Paul Ingraham ARCHIVEDMicroblog posts are archived and rarely updated. In contrast, most long-form articles on are updated regularly over the years (see updates page).

Working as a massage therapist from 2000-2010, I tried to cure clients’ “trigger points” (aching, sensitive patches of tissue). I wrote a book and many articles about them, all without an inkling that there was any controversy on this topic. I did this even as I was building a strong reputation as a debunker and a writing career based on critical thinking about treatments for pain. And then I discovered that some experts — even some of my own mentors and allies in other debunking battles — had believed for years that trigger point therapy was totally bogus.


The controversy about trigger points has heated up and polarized over the last few years, while I quietly crammed. I studied the conflicting opinions and science, and placed uncertainty disclaimers all over they may not be what they seem and the science is half-baked and diagnosis is unreliable, and so on. I didn’t pick sides. It’s all “just” a technical argument anyway, a kerfuffle between experts about the explanation for a painful problem. Most patients and professionals are oblivious to the whole mess. I sat on the fence.

Today I’m making my fence-sitting official: I’ve built a little platform up there, because I think it’s a reasonable place to be, and I expect to be camped here for quite a while. I built my perch on the science, such as it is. I’ve written a heavily referenced new article about the central issue: are trigger points explained by something wrong with muscle? I wrote it with the help of Dr.
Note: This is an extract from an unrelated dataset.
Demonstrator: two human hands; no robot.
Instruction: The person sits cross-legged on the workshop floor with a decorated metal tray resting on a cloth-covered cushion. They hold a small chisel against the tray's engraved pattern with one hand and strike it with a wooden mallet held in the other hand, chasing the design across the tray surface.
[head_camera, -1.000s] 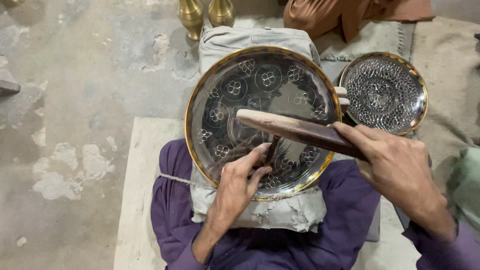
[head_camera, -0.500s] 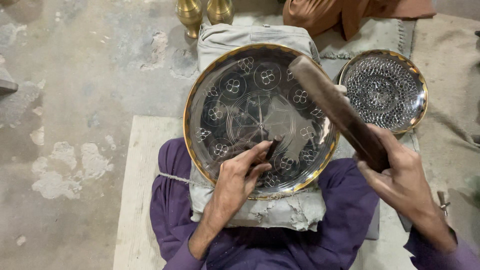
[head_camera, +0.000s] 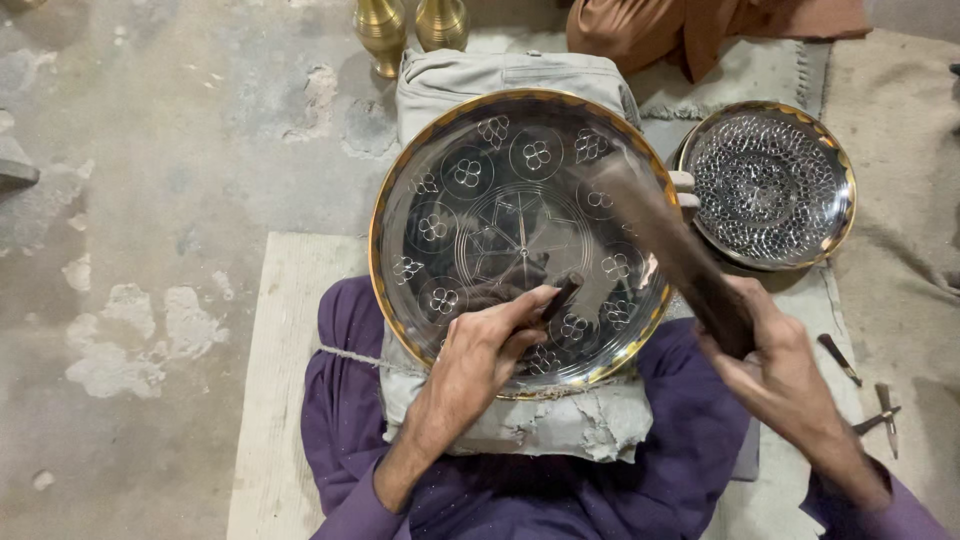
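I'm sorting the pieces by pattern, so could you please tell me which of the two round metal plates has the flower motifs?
The large plate on the lap, under the left hand. It bears flower medallions around a central star; the smaller plate is covered in dense dots.

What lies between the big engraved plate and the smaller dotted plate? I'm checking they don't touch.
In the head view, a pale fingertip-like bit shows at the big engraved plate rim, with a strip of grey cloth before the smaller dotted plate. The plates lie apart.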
Brian James, formerly a massage therapist and now a physician — and a superb and fair-minded critical thinker with a talent for getting to the heart of the matter. I’m grateful for his assistance.

My personal impression is that Dr. James isn’t really on anyone’s side either: he just wants to understand why people have these painful spots. That’s why I wanted to work with him on this.

And, with that foundation finally laid, I can do this

The highlights of my current thinking about trigger points and their controversial explanation

These points can also now be found near the beginning of my revised and updated “Trigger Point Doubts” article, along with the full story of how my thinking about trigger points and myofascial pain syndrome has evolved over the years. “Once upon a time, I learned about trigger points from my first massage therapy mentor … .”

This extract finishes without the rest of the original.